> YOUR OBJECTIVE
Precisely the lines from the one with "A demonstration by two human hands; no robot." through the end of the data, both included, must make up the response, each restated word for word.

== Segment start ==

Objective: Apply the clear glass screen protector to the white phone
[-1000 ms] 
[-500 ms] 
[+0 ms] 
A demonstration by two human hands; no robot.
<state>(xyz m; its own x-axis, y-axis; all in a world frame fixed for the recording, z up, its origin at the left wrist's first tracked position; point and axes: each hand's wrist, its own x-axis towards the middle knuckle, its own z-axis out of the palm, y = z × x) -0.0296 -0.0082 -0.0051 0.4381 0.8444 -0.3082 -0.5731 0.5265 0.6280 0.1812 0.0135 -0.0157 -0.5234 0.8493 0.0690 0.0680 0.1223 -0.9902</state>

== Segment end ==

> YOUR SOLUTION
A demonstration by two human hands; no robot.
<state>(xyz m; its own x-axis, y-axis; all in a world frame fixed for the recording, z up, its origin at the left wrist's first tracked position; point and axes: each hand's wrist, its own x-axis towards the middle knuckle, its own z-axis out of the palm, y = z × x) -0.0296 -0.0082 -0.0051 0.4381 0.8444 -0.3082 -0.5731 0.5265 0.6280 0.1812 0.0135 -0.0157 -0.5234 0.8493 0.0690 0.0680 0.1223 -0.9902</state>

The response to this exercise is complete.